Beginning with the line that has "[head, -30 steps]" and ending with the line that has "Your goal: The", retype the entries below exactly, except for the pictures.
┄┄┄┄┄┄┄┄┄┄
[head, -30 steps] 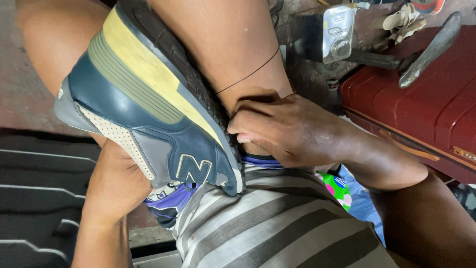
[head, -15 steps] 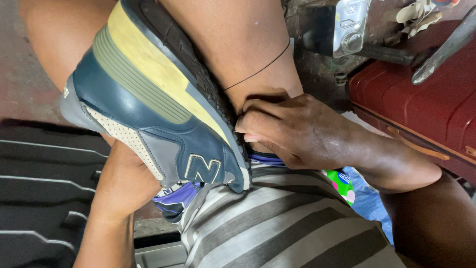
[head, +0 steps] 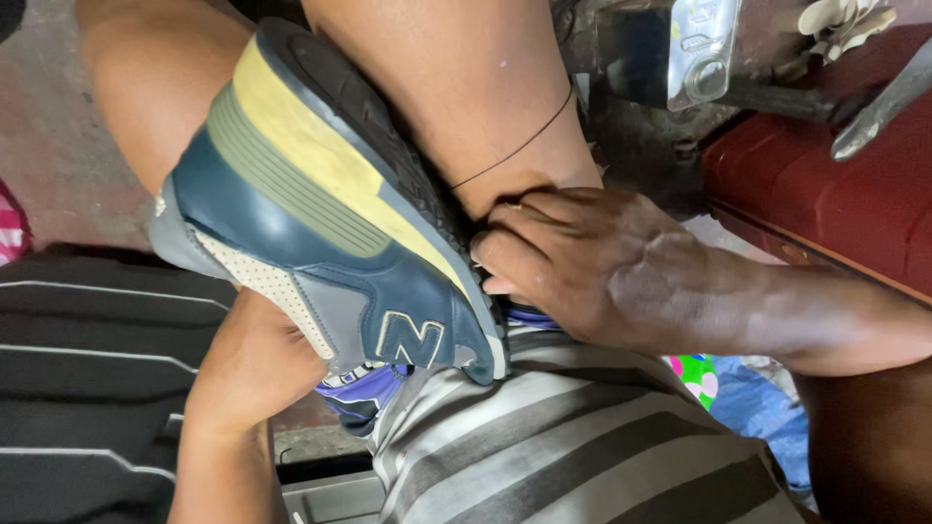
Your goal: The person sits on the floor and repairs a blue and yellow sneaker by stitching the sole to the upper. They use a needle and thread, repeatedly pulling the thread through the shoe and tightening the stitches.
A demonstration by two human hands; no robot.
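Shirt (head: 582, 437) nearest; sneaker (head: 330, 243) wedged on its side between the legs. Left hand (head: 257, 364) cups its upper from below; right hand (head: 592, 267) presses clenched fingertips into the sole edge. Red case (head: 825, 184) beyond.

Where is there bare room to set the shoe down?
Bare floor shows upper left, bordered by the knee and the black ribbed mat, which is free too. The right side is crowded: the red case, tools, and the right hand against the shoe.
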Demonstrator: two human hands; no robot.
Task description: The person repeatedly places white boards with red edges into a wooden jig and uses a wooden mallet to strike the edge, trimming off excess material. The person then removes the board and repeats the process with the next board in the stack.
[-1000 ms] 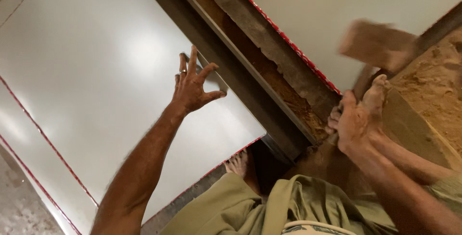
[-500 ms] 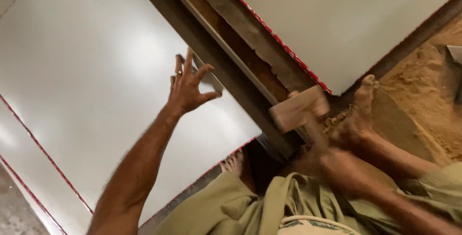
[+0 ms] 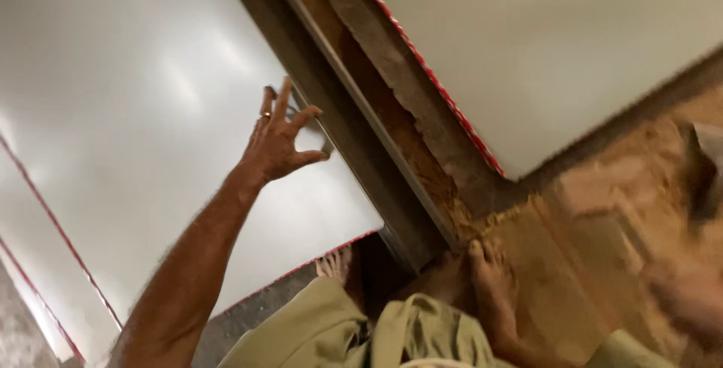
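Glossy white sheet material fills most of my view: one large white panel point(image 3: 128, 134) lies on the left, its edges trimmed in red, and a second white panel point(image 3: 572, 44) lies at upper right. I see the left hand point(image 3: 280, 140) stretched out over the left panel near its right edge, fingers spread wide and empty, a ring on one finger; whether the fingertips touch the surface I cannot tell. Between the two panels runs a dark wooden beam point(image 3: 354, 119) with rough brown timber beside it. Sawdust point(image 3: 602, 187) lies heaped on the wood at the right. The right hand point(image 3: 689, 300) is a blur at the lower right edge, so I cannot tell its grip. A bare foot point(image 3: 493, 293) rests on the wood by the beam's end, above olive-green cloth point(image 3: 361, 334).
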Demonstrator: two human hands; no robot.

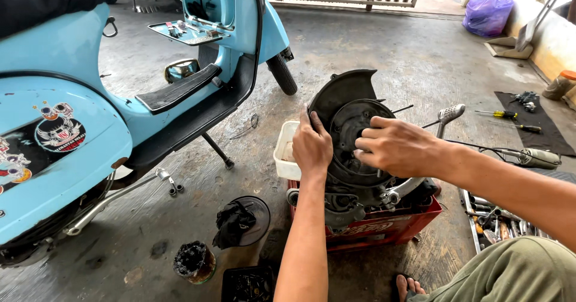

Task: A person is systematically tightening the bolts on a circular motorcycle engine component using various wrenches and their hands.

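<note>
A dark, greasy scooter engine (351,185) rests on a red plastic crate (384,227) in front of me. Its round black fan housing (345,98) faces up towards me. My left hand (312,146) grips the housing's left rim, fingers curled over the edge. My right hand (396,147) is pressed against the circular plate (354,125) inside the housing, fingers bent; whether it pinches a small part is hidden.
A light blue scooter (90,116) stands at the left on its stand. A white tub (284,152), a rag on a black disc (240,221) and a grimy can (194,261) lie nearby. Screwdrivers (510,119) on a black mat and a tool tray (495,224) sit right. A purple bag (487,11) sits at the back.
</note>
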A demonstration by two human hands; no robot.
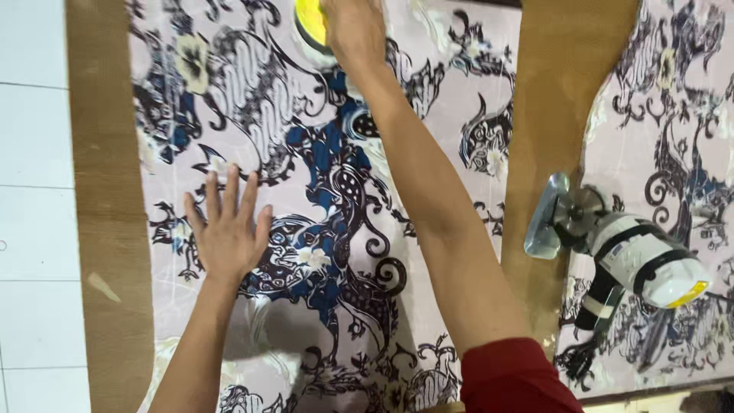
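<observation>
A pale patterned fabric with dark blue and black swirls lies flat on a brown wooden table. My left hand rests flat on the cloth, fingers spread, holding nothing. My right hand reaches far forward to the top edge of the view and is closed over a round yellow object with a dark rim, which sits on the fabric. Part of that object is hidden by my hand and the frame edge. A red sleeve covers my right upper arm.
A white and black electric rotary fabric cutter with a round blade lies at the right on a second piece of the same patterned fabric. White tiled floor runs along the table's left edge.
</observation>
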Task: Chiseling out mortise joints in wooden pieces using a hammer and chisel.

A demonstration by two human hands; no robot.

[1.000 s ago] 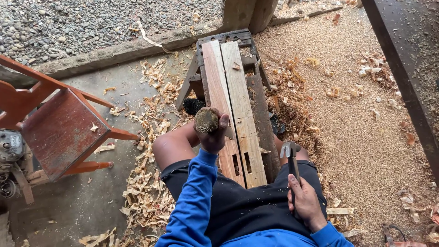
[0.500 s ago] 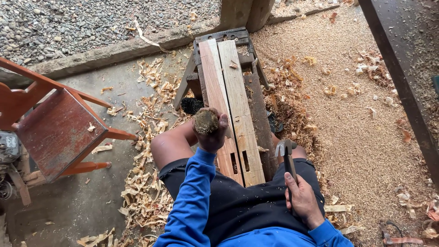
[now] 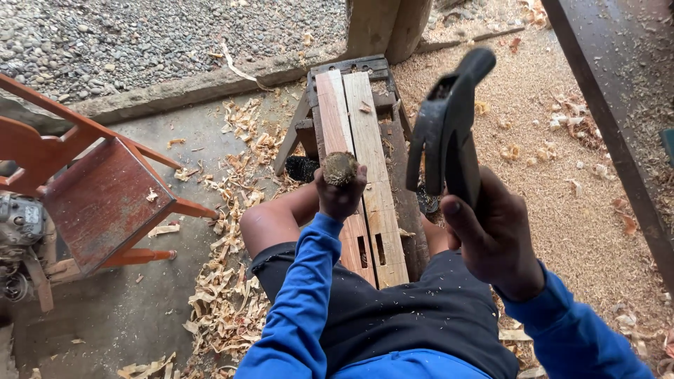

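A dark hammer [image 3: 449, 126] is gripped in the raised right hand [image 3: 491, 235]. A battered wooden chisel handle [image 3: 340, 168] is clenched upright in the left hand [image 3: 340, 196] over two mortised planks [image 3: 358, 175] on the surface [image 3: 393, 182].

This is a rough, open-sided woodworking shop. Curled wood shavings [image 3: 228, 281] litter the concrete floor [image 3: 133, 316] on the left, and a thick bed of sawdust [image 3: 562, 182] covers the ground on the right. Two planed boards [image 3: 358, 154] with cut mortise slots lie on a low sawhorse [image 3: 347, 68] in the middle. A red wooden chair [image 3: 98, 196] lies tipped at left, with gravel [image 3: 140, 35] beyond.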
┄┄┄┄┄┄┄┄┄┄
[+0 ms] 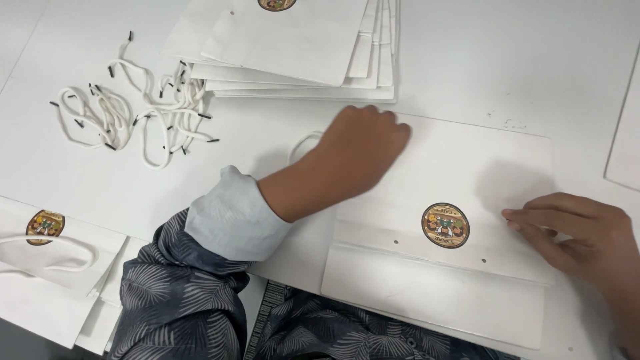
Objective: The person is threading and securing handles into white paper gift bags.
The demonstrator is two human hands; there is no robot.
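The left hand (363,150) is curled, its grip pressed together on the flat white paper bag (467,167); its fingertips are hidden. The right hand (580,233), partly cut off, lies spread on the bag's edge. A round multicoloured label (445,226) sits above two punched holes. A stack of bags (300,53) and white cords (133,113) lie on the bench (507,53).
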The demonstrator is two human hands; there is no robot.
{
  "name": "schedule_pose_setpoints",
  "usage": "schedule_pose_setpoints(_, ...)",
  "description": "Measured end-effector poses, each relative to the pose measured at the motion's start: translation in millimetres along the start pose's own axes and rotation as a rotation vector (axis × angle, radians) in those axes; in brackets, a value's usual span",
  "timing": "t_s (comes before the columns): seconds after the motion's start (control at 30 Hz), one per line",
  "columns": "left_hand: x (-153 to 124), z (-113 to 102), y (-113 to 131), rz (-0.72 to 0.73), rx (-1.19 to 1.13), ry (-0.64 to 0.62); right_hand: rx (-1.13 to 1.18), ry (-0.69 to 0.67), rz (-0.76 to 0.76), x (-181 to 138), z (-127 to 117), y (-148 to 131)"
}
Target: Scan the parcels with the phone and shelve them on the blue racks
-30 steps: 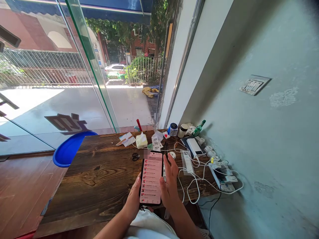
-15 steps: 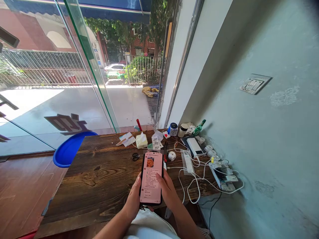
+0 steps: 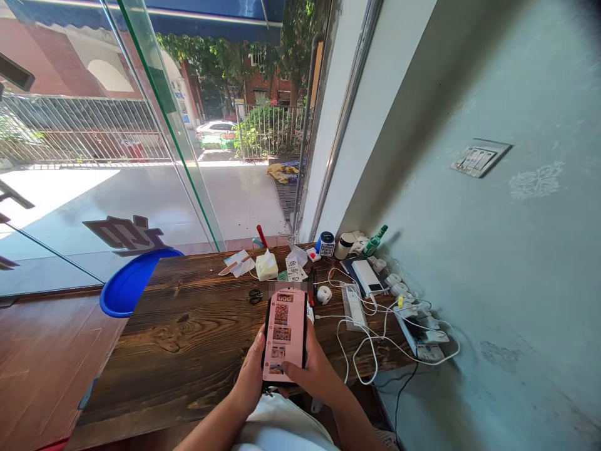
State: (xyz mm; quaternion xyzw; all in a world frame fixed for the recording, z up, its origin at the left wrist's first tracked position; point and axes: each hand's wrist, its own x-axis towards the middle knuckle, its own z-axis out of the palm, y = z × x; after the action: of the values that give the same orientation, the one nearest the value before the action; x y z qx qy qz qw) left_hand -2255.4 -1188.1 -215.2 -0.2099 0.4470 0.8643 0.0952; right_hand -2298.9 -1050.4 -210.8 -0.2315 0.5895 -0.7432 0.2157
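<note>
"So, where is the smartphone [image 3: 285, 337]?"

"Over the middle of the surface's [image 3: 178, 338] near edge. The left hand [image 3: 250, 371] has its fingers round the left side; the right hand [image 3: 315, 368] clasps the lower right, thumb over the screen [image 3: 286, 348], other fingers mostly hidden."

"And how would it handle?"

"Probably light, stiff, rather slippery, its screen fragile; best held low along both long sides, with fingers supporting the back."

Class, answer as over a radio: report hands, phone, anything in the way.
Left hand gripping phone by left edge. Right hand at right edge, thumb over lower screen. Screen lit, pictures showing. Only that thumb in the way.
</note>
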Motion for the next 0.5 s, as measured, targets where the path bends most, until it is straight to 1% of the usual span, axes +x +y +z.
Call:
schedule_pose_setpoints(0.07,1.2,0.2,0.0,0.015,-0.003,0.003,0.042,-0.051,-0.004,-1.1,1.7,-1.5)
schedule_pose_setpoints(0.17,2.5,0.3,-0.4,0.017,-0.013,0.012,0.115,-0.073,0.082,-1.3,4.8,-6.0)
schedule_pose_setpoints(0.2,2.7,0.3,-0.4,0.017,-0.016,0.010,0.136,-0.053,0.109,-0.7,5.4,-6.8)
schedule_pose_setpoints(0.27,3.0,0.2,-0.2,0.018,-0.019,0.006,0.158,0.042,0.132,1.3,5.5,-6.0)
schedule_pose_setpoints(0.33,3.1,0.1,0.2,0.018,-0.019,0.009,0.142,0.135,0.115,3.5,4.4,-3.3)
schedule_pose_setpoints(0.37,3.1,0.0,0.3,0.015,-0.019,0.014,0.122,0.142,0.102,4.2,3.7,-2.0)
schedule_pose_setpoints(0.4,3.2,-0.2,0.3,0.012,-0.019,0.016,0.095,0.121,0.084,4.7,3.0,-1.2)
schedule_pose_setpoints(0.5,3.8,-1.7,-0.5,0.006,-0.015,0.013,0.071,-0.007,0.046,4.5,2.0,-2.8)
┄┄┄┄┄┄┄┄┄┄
Answer:
[head, -30 steps] 
[head, -15 steps] 
[head, +0 steps] 
Your goal: The person sits on the floor and repairs a blue and yellow sneaker by stitching the sole to the upper. They use a needle and thread, repeatedly pulling the thread through the shoe and tightening the stitches.

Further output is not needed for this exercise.